*** Block opens ***

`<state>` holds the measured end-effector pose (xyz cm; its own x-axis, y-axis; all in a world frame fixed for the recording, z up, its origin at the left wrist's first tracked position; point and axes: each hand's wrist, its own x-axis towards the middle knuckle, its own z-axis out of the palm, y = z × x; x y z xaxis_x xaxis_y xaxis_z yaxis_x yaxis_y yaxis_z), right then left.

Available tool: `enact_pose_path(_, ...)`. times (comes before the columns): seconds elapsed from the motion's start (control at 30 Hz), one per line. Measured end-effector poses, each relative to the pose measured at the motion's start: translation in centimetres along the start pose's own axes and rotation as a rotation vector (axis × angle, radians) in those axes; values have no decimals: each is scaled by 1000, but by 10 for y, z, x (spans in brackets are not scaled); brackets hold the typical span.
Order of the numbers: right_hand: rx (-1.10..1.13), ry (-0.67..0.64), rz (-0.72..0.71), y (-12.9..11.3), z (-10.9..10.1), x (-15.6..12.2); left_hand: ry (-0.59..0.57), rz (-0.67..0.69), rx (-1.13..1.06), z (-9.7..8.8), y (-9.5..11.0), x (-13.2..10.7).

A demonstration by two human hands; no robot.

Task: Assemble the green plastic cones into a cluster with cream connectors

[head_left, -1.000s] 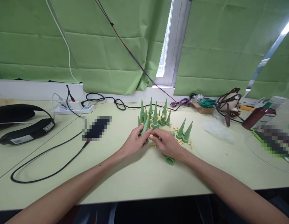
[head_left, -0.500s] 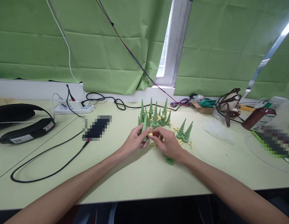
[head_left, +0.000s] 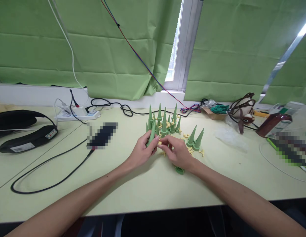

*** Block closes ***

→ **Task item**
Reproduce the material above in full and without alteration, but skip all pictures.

→ **Response to this task**
`<state>` holds the measured end-effector pose (xyz cm; its own x-axis, y-axis; all in a world frame fixed for the recording, z up, its origin at the left wrist's first tracked position; point and axes: each hand's wrist, its own x-axis towards the middle knuckle, its own z-axis out of the palm, y = z × x; x y z xaxis_x xaxis_y xaxis_z yaxis_x yaxis_y yaxis_z), right then left.

Available tool: `enact_pose_path(_, ...)`. times (comes before the columns): seconds elapsed from the motion's start (control at 30 Hz), one per line. Measured end-effector poses, each relative to the pose measured at the motion's start: translation in centimetres along the start pose's own axes and rotation as a rotation vector (axis × angle, radians) in those axes; values have no decimals: each is scaled by 1000, but by 10 for y, z, x (spans in brackets are not scaled); brackets hold the typical span.
Order of the numbers: right_hand: rx (-1.10..1.13), ry (-0.67..0.64), rz (-0.72..0.71), y (-12.9..11.3), z (-10.9..10.1), x (-15.6..12.2); left_hand: ry (-0.59..0.57), rz (-0.67..0.69), rx (-1.13..1.06), z (-9.7..8.8), y (-9.5..11.0), x (-13.2..10.7).

A demonstration by two human hands; no robot.

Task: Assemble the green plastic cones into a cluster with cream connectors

[head_left, -1.000s] 
[head_left, -0.500s] 
[head_left, +0.000s] 

This answer requires nothing else.